Below are records. Copy every line with "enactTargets" in it.
□ □ □ □
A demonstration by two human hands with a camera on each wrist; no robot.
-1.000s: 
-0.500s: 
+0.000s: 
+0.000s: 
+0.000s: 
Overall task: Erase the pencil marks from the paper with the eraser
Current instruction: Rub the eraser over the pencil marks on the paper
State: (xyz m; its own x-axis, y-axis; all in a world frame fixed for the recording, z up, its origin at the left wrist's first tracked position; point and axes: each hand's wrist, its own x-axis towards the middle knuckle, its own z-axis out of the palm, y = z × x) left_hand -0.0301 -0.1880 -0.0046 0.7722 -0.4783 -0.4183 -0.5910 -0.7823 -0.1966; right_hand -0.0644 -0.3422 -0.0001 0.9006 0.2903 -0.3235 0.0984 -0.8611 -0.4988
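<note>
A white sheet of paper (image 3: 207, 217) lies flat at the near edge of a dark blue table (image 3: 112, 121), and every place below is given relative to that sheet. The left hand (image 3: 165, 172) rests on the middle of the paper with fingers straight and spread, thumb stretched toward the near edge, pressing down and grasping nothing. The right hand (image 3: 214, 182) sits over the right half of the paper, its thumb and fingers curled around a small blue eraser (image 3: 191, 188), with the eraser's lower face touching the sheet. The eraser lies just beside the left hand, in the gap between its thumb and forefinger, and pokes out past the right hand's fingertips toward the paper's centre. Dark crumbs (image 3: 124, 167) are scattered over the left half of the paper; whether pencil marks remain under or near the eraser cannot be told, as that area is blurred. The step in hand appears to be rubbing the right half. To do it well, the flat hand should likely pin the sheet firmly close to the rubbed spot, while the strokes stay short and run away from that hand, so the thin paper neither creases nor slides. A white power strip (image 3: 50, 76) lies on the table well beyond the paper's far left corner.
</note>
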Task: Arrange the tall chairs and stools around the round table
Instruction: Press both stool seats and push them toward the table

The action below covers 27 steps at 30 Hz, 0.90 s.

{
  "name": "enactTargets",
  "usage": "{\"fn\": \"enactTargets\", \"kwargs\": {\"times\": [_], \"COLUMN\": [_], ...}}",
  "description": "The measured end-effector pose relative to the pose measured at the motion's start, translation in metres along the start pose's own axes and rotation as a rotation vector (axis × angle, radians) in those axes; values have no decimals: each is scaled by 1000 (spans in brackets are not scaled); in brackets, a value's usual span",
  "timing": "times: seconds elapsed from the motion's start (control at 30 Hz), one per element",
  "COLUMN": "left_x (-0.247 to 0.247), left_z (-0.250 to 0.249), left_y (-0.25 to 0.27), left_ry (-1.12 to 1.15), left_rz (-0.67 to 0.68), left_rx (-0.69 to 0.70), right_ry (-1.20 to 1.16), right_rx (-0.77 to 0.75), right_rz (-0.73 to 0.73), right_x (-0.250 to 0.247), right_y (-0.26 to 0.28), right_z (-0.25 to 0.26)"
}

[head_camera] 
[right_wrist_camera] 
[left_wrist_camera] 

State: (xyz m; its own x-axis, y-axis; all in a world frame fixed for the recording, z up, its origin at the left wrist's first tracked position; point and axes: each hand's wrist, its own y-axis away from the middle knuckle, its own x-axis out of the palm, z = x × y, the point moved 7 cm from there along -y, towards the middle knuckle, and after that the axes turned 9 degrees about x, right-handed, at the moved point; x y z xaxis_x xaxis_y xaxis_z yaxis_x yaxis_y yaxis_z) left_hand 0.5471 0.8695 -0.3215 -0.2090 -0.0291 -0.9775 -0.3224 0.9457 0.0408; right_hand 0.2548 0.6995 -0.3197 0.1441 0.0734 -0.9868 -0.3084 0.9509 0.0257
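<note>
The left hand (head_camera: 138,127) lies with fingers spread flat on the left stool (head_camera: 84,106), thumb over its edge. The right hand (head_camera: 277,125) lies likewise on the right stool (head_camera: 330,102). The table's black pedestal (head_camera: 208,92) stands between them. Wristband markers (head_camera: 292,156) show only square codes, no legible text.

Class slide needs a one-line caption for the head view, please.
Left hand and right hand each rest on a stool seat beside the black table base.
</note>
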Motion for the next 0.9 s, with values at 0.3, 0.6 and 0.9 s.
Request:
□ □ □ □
§ **YOUR RESPONSE**
  "name": "enactTargets",
  "usage": "{\"fn\": \"enactTargets\", \"kwargs\": {\"times\": [_], \"COLUMN\": [_], ...}}",

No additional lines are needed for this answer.